Extract all of the entries and give them again, word for word.

__GIVEN DATA__
● ● ● ● ● ● ●

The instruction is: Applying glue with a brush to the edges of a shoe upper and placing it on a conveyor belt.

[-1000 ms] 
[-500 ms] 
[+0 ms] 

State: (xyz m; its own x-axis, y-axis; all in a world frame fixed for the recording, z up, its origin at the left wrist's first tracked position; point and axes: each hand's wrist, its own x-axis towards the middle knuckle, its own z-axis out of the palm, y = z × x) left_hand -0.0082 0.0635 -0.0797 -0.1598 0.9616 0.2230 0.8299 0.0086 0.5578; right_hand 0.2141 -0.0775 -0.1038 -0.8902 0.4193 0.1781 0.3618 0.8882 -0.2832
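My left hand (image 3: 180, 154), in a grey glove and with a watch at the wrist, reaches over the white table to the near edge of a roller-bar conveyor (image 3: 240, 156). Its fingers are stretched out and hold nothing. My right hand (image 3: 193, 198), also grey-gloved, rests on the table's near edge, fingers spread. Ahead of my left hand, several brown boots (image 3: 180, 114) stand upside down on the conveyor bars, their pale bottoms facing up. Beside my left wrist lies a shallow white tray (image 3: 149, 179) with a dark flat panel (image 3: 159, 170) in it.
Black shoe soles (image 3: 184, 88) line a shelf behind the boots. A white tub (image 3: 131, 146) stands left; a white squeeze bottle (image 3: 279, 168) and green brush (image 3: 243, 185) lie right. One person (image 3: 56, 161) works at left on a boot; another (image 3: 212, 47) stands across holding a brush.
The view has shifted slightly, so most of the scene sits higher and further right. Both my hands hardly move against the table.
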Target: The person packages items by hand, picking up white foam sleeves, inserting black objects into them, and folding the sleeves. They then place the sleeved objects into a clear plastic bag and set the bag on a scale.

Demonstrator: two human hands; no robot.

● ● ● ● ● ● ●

__WRITTEN REPLY__
The instruction is: Applying glue with a brush to the edges of a shoe upper and placing it on a conveyor belt.

[-1000 ms] 
[-500 ms] 
[+0 ms] 

State: (xyz m; its own x-axis, y-axis; all in a world frame fixed for the recording, z up, its origin at the left wrist's first tracked position; point and axes: each hand's wrist, its own x-axis towards the middle knuckle, its own z-axis out of the palm, y = z × x) left_hand -0.0082 0.0635 -0.0797 -0.1598 0.9616 0.2230 0.8299 0.0086 0.5578; right_hand 0.2141 -0.0775 -0.1038 -0.8902 0.4193 0.1781 0.3618 0.8882 -0.2832
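My left hand (image 3: 180, 154), in a grey glove and with a watch at the wrist, reaches over the white table to the near edge of a roller-bar conveyor (image 3: 240, 156). Its fingers are stretched out and hold nothing. My right hand (image 3: 193, 198), also grey-gloved, rests on the table's near edge, fingers spread. Ahead of my left hand, several brown boots (image 3: 180, 114) stand upside down on the conveyor bars, their pale bottoms facing up. Beside my left wrist lies a shallow white tray (image 3: 149, 179) with a dark flat panel (image 3: 159, 170) in it.
Black shoe soles (image 3: 184, 88) line a shelf behind the boots. A white tub (image 3: 131, 146) stands left; a white squeeze bottle (image 3: 279, 168) and green brush (image 3: 243, 185) lie right. One person (image 3: 56, 161) works at left on a boot; another (image 3: 212, 47) stands across holding a brush.
The view has shifted slightly, so most of the scene sits higher and further right. Both my hands hardly move against the table.
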Target: The person packages items by hand, picking up white foam sleeves, inserting black objects into them, and folding the sleeves. They then place the sleeved objects into a clear plastic bag and set the bag on a scale.

Demonstrator: two human hands; no robot.

That concludes the answer.